Hedge fund managers have seen flat returns on average as they have battled a volatile market so far this year, but that hasn’t stopped wealthy investors from sinking more cash into the industry. Strategies like global macro and event-driven funds that seek to insulate investors from stock market swings, have been particularly attractive.
The fund industry’s most established firms with more than $5bn in assets under management, saw $8.8bn of the total inflows in the second quarter, according to HFR.
“The hedge fund industry continues to be dominated by investor preference for robust fund infrastructure, encompassing enhanced liquidity and transparency,” Ken Heinz, president of HFR, said.

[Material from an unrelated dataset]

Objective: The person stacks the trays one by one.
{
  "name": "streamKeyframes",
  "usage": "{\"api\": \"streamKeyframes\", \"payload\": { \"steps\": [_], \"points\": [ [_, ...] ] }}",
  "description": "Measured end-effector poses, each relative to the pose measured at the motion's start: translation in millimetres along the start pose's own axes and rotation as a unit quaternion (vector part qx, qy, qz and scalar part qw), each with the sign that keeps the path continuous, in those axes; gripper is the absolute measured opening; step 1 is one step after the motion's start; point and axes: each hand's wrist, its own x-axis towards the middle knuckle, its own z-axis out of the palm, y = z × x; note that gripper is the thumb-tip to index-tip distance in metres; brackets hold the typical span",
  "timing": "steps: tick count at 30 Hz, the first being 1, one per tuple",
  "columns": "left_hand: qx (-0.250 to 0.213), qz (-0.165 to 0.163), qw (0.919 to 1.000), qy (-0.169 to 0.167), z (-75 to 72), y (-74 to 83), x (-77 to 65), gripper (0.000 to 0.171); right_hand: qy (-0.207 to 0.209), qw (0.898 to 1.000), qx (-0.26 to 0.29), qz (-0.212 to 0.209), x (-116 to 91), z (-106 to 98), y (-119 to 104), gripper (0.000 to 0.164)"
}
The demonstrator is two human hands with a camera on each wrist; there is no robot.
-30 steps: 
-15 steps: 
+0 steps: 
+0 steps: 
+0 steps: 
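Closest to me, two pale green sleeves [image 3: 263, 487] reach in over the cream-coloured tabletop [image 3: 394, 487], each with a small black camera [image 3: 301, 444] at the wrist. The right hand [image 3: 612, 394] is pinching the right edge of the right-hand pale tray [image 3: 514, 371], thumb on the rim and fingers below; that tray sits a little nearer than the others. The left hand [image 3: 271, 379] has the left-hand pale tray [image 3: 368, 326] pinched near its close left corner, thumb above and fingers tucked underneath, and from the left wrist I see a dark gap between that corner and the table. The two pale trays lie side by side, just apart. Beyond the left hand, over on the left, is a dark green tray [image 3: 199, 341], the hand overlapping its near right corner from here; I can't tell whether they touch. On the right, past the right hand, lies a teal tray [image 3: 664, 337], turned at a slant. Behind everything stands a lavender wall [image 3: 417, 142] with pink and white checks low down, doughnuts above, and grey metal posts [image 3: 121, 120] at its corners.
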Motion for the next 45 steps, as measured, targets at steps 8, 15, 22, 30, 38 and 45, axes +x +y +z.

Overall, hedge fund performance declined by about 0.2 per cent in the first half of 2010, according to HFR. While the performance may seem shabby compared to blockbuster 2009 returns, hedge funds have shown that they are getting better at holding onto investor capital.
Global macro, event-driven and fixed income arbitrage funds have been the best performing funds so far this year and also attracted the most new capital, according to data from Credit Suisse.